O principal foco de atenção está nas decisões dos bancos centrais: o Federal Reserve (Fed), nos EUA, anuncia sua definição às 15h, e o Comitê de Política Monetária (Copom), no Brasil, divulga o resultado às 18h30. Atualmente, os juros americanos estão entre 3,50% e 3,75% ao ano, com projeções de alta para 4%. Já no cenário brasileiro, onde a taxa Selic está em 14%, a expectativa do mercado é por um corte de 0,25 ponto percentual, levando a taxa para 13,75%.

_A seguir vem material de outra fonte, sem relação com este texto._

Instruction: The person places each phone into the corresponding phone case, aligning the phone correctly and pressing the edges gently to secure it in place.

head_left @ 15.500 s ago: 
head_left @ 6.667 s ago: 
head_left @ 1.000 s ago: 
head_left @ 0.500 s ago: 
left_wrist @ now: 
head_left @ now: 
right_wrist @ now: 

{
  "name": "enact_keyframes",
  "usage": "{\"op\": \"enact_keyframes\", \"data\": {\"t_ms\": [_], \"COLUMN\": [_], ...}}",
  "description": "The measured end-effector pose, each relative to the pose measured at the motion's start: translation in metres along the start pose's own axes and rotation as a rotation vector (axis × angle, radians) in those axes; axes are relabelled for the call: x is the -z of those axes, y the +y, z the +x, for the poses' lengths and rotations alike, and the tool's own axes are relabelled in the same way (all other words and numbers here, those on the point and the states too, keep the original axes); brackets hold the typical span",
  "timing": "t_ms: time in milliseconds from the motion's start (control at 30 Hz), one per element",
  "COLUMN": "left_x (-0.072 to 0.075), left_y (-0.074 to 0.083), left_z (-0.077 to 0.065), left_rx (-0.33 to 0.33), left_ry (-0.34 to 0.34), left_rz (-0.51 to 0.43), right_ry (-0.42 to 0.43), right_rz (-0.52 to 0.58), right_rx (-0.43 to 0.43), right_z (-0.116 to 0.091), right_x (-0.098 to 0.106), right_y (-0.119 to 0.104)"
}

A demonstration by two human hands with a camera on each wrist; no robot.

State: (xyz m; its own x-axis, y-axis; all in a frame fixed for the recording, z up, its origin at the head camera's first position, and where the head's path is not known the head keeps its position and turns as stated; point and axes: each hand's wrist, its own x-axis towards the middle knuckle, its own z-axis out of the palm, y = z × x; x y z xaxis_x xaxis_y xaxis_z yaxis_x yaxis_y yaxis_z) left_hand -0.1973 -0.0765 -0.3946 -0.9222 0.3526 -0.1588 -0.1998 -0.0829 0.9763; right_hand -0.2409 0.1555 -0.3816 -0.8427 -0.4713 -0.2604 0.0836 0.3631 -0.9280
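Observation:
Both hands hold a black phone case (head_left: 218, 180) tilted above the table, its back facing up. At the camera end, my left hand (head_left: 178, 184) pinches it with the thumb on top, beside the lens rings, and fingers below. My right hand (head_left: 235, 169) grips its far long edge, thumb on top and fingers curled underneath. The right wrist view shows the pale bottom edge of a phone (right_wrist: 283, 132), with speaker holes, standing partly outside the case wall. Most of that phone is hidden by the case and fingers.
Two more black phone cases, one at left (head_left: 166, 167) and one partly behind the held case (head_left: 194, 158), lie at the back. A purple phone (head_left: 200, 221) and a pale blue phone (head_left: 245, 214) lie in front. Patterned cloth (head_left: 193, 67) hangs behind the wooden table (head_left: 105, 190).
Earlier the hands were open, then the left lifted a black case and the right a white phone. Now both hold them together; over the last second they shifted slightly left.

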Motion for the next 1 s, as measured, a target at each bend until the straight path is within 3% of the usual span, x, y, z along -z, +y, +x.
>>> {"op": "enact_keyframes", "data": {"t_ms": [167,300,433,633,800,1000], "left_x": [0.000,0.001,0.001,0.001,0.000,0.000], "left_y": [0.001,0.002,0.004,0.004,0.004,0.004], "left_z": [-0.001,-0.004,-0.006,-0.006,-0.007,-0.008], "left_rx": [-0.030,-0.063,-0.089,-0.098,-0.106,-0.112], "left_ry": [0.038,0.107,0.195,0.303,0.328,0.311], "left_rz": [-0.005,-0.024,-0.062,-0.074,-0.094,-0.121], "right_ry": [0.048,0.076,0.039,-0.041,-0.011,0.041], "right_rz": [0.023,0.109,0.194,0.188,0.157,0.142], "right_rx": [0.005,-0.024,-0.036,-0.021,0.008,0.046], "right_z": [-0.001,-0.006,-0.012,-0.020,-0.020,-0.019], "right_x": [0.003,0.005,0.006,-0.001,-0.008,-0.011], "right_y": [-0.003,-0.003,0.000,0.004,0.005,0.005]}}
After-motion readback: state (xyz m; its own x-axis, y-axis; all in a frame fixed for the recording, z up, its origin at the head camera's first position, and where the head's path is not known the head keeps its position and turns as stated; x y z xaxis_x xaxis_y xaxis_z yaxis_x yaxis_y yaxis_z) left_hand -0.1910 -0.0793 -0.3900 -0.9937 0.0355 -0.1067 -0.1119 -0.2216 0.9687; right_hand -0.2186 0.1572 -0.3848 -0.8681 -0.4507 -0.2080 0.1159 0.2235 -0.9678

Além das decisões sobre juros, a agenda econômica é intensa. No Brasil, o Banco Central apresenta o IBC-Br, um índice que funciona como uma prévia do Produto Interno Bruto (PIB) e ajuda a medir a atividade econômica do país. Paralelamente, dados de inflação, como o IGP-10 da FGV, e informações sobre o setor industrial na zona do euro e vendas no varejo americano completam o quadro de indicadores que moldam as expectativas dos investidores ao longo do dia.
Os anúncios previstos possuem impacto direto sobre o comportamento do dólar, a renda variável e o mercado de juros futuros. Além dos fatores econômicos, o cenário doméstico também permanece atento aos desdobramentos de eventos no Supremo Tribunal Federal (STF). A combinação desses indicadores e decisões oficiais deve nortear o fluxo de recursos e as estratégias de investimento, encerrando um dia considerado um dos mais relevantes para o mercado financeiro neste mês.